Although any war is always a tragedy not only for the nations directly involved in the conflict but also for all of humanity, it can be a creative impetus for many people. How many incredible paintings were created! How many outstanding books were written!
Aleksandr Deyneka, a Soviet artist, sculptor and educator, made a significant contribution to the world of art during the Second World War. Firstly, this famous artist followed his family tradition and entered the Kursk railroad college. However, he simultaneously attended the night classes at an art workshop. The teachers observed Deyneka’s painting skills and pushed him to pursue the artistic training at the Kharkiv Art College (currently the Kharkiv State School of Art). He came to Kharkiv in 1915 and studied at the institution under the Russian Soviet realist painter Alexander Lubimov. And it was the beginning of his brilliant career.
After completing his education, to support his family in Kursk, he worked as a photographer at the local Criminal Investigation Department and gave art lessons at a women’s gymnasium.

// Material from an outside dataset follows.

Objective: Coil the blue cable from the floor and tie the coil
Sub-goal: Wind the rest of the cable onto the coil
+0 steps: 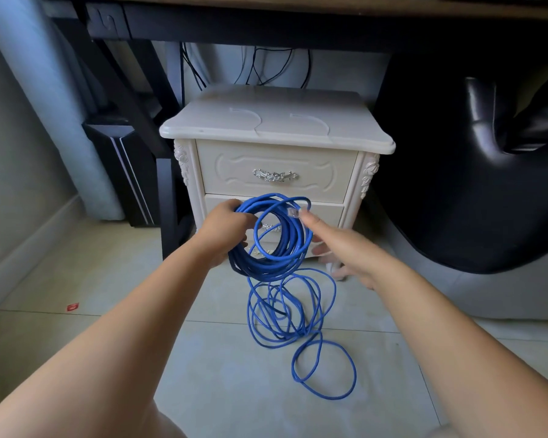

In 1919, Deyneka began his one-year military service in the Red Army where he applied his artistic abilities by heading his unit’s Art Department and producing posters for propaganda activities. In addition, the young artist took an active part in the theatrical performances at the front and in the decoration of the propaganda trains. After that, he participated in numerous exhibition and gained acclaim for his work.
It was World War II that had a great influence on the artworks of Aleksandr Deyneka. The artist depicted the front-line life in Moscow and travelled to the front in order to show the terrible war scenes. The canvases of this period include The Shot-Down Ace, The Outskirts of Moscow, The Battle of Sevastopol among others and the paintings he made after the trip to Berlin in May of 1945.
After the war, the artist continued to paint as actively as he did at the beginning of his career. Although, the characters of his canvases had no former energy. In addition to painting, he produced a lot of sculptures from wood, majolica, bronze, porcelain and cement.